→ Directions for this task
Beginning with the line that holds "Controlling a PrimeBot", retype the rest of the listing exactly, last line included.

___ Information supplied ___

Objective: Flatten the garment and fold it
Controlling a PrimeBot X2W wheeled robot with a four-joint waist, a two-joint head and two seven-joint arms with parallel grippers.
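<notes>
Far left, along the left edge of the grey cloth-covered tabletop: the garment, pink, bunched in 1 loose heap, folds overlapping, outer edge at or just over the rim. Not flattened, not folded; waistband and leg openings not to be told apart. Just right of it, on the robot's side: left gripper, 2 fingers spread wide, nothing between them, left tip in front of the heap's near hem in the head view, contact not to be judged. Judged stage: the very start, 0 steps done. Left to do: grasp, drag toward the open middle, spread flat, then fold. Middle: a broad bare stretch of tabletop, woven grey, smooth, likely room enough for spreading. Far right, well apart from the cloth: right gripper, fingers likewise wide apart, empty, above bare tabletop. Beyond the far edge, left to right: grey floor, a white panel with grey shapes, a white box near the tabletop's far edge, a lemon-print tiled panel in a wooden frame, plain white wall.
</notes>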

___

→ Solution to this problem
Controlling a PrimeBot X2W wheeled robot with a four-joint waist, a two-joint head and two seven-joint arms with parallel grippers.
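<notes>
Far left, along the left edge of the grey cloth-covered tabletop: the garment, pink, bunched in 1 loose heap, folds overlapping, outer edge at or just over the rim. Not flattened, not folded; waistband and leg openings not to be told apart. Just right of it, on the robot's side: left gripper, 2 fingers spread wide, nothing between them, left tip in front of the heap's near hem in the head view, contact not to be judged. Judged stage: the very start, 0 steps done. Left to do: grasp, drag toward the open middle, spread flat, then fold. Middle: a broad bare stretch of tabletop, woven grey, smooth, likely room enough for spreading. Far right, well apart from the cloth: right gripper, fingers likewise wide apart, empty, above bare tabletop. Beyond the far edge, left to right: grey floor, a white panel with grey shapes, a white box near the tabletop's far edge, a lemon-print tiled panel in a wooden frame, plain white wall.
</notes>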

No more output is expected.